Note: Expect the compilation time to increase dramatically when using this mode.
Performance Param
Definition
performance_param(compiler_optimization_level=max)
Description
Setting this parameter enters performance mode, in which the compiler will try as hard as it can to find a solution that will fit in a single context, with the highest performance. This method of compilation will require significantly longer time to complete, because the compiler tries to use very high utilization levels, that might not allocate successfully.

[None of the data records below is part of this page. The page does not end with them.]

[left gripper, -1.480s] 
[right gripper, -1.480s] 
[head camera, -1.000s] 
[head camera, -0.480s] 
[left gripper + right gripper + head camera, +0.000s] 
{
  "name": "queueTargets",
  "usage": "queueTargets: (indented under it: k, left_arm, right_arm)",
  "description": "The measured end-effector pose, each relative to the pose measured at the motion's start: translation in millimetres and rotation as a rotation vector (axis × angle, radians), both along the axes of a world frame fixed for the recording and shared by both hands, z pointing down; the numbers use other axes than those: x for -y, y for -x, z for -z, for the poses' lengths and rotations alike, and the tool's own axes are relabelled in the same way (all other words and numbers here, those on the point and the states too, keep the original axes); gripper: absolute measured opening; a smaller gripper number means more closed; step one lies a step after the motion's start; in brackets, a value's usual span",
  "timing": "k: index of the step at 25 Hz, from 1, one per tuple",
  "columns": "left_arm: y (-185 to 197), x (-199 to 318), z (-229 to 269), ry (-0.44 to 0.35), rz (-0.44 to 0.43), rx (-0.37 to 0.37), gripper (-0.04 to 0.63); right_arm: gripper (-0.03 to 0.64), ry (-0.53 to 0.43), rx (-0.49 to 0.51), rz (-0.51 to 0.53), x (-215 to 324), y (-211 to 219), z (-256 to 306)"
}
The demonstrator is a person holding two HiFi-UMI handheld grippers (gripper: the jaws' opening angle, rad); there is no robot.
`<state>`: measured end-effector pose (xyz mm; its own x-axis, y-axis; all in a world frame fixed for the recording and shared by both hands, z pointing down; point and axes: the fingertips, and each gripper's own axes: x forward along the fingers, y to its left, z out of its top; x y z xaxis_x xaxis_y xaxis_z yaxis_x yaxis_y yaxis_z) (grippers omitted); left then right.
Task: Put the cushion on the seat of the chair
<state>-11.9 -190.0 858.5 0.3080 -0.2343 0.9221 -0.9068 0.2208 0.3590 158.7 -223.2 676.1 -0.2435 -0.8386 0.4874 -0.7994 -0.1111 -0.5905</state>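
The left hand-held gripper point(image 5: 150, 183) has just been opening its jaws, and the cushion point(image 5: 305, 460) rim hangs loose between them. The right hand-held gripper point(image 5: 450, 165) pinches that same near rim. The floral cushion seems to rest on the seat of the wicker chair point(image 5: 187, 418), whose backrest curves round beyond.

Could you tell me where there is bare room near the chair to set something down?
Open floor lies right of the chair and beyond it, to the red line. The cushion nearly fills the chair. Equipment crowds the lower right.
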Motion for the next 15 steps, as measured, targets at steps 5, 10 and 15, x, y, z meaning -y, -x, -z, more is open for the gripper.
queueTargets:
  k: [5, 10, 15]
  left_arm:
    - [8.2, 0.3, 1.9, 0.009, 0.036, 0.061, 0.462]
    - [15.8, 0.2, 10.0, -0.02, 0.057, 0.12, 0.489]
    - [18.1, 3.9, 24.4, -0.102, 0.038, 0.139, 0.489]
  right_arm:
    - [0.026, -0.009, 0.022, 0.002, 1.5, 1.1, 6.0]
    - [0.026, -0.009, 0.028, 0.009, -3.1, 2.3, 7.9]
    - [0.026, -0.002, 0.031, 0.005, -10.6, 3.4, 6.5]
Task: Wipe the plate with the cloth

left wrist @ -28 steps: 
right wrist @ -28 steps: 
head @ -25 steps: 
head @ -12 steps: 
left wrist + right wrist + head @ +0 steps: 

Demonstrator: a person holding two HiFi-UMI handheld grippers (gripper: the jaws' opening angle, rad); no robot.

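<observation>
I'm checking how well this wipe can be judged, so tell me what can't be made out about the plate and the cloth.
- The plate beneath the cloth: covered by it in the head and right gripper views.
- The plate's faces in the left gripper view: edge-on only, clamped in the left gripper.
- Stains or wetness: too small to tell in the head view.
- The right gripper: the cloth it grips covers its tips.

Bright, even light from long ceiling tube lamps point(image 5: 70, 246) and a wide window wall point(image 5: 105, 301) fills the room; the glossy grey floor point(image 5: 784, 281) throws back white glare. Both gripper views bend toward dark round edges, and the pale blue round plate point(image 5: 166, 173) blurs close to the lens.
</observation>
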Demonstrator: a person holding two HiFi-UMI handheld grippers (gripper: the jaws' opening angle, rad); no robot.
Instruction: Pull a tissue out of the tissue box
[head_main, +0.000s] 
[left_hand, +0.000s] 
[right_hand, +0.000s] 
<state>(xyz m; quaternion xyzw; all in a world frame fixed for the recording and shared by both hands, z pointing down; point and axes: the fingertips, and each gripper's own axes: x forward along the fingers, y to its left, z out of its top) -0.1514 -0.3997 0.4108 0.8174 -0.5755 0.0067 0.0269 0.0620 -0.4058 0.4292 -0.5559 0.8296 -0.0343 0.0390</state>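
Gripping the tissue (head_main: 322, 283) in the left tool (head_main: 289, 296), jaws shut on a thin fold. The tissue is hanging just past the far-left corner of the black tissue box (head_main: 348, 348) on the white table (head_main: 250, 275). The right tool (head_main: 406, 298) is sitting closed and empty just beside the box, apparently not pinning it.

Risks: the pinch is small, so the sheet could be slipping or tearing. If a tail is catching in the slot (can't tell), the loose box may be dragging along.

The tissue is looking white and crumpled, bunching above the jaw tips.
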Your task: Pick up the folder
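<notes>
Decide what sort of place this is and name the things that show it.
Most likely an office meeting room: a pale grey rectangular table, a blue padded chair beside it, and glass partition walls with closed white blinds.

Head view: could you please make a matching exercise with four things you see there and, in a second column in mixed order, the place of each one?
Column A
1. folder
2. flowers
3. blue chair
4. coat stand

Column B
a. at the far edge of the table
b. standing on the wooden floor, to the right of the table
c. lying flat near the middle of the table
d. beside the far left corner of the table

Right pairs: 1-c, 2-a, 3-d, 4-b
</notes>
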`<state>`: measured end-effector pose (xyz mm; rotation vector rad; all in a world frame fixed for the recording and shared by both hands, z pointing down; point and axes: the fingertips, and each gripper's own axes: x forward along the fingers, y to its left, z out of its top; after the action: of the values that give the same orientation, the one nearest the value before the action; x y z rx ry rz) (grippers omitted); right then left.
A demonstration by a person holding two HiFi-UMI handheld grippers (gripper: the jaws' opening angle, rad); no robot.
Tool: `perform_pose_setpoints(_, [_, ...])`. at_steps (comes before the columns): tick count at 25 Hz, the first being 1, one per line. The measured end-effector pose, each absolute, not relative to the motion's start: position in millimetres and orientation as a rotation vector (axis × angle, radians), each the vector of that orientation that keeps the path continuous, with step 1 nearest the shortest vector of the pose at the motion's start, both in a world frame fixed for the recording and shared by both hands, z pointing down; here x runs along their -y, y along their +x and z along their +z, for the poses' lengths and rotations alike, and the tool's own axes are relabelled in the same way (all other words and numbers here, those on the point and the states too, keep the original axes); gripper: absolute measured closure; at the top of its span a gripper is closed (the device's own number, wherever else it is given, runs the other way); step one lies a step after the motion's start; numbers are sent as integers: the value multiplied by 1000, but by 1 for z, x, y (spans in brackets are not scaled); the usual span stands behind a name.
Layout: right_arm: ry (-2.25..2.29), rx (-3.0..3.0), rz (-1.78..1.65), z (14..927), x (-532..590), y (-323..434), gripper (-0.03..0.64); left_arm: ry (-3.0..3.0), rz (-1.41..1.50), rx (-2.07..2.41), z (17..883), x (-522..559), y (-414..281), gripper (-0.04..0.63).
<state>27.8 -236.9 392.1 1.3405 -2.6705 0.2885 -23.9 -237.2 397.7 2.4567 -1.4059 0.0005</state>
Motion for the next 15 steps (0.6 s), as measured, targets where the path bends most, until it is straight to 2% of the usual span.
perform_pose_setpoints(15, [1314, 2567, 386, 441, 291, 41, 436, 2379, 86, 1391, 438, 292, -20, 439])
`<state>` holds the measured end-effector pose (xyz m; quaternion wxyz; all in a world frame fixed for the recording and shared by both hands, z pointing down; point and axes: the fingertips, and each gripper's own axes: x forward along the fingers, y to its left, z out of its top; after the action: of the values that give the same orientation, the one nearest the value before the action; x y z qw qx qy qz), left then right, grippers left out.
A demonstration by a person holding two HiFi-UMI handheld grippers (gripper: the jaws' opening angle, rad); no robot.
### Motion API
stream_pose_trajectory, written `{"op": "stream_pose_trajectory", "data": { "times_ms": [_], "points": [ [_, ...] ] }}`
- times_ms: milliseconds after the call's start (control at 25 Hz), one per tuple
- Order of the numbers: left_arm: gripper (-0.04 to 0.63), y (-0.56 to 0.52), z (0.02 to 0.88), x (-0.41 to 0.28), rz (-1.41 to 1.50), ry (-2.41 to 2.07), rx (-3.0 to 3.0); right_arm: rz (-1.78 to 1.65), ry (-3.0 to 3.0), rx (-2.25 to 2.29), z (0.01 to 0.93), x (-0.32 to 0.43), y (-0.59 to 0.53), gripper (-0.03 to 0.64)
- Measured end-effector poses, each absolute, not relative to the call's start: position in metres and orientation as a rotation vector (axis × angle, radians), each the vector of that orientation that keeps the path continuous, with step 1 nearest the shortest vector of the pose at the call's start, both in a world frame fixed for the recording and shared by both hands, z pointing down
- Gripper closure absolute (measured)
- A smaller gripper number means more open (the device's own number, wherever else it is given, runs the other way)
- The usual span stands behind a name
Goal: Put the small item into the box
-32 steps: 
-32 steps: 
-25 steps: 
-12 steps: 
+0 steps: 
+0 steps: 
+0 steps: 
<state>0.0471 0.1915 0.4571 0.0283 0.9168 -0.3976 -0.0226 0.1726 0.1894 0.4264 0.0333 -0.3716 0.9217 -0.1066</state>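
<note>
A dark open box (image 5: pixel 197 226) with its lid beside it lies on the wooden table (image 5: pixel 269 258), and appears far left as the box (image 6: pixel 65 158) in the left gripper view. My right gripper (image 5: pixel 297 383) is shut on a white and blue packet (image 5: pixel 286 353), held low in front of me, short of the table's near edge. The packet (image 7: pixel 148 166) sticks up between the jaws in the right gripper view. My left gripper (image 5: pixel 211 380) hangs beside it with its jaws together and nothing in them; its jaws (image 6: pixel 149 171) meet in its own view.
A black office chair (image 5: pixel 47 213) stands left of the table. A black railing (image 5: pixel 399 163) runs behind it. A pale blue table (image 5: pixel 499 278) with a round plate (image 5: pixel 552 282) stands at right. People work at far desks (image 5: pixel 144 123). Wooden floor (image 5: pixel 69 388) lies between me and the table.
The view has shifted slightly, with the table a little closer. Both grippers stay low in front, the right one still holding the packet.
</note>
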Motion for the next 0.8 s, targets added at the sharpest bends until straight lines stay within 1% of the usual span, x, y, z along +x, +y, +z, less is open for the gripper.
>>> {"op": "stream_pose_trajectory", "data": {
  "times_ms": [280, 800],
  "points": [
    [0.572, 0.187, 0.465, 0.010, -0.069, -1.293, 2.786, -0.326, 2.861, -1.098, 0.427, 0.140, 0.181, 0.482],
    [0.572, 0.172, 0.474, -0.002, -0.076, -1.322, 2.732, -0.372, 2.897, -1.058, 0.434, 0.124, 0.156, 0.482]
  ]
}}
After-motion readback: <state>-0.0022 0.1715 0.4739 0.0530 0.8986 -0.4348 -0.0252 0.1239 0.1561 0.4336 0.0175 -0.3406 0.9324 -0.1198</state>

If it fails to allocate, it automatically tries lower utilization, until it finds the highest possible utilization.
  • compiler_optimization_level - supports 0, 1 (default), 2, and max.
  • 0 - returns the first feasible solution found.
  • 1 - returns the best solution under default utilization.
  • 2 (or max) - exhausts searches over the best utilization.
This command requires:
  • The compiler to meet the specified FPS.
  • The compiler will ignore this command if the model is Multi-Context.
Remove Node
Definition
remove_node(layer_name)
Example
remove_node(conv1)
Description
This command removes a layer from the network. It is useful for removing layers provided by the HN that are not necessary. Should be used internally only and with caution.
  • layer_name – the name of the layer to remove.


Suggestions
Suggestions for the compilation could be supplied (for example: compile for platforms with low PCIe bandwidth).
Platform Param
Definition
platform_param(param=value)
Examples
platform_param(targets=[ethernet])
platform_param(hints=[low_pcie_bandwidth])
Description
This sets several parameters regarding the platform hosting Hailo as described below:
  • targets – a list or a single value of hosting target restrictions such as Ethernet which requires disabling a set of features.
Current supported targets:
  • Ethernet, which disables the following features:
  • DDR portals, since the DDR access through PCIe is not available.
  • Context Switch (multi contexts), since DDR access is not available.
  • Sequencers (a fast PCIe-based model loading).
  • hints – a list of hints or a single hint about the hosting platform such as Low PCIE bandwidth which optimizes performance for specific scenarios.
Current supported hints:
  • low_pcie_bandwidth, adjusts the compiler to reduce the PCIE bandwidth by disabling or changing decision thresholds regarding when PCIE should be used.


Automatic Model Script
The Automatic model script can be used to pin the compilation results to a previously compiled version of the same model. After the compilation process, in addition to the binary .hef file, the compiled HAR (Hailo ARchive) file is created. This HAR file contains the final compilation results, as well as the automatic model script (.auto.alls) file, that contains the exact instructions for the compiler for creating the same binary file (for the specific Dataflow Compiler version). This model script can be used to compile the model again (from the corresponding quantized HAR file), for a quick compilation.
Extraction of the automatic model script out of the compiled HAR file is done with the command:
 hailo har extract <COMPILED_HAR_PATH> --auto-model-script-path auto_model_script_file.alls.
The extracted model script can be used in this manner:
 hailo compiler <QUANTIZED_HAR_PATH> --model-script auto_model_script_file.alls.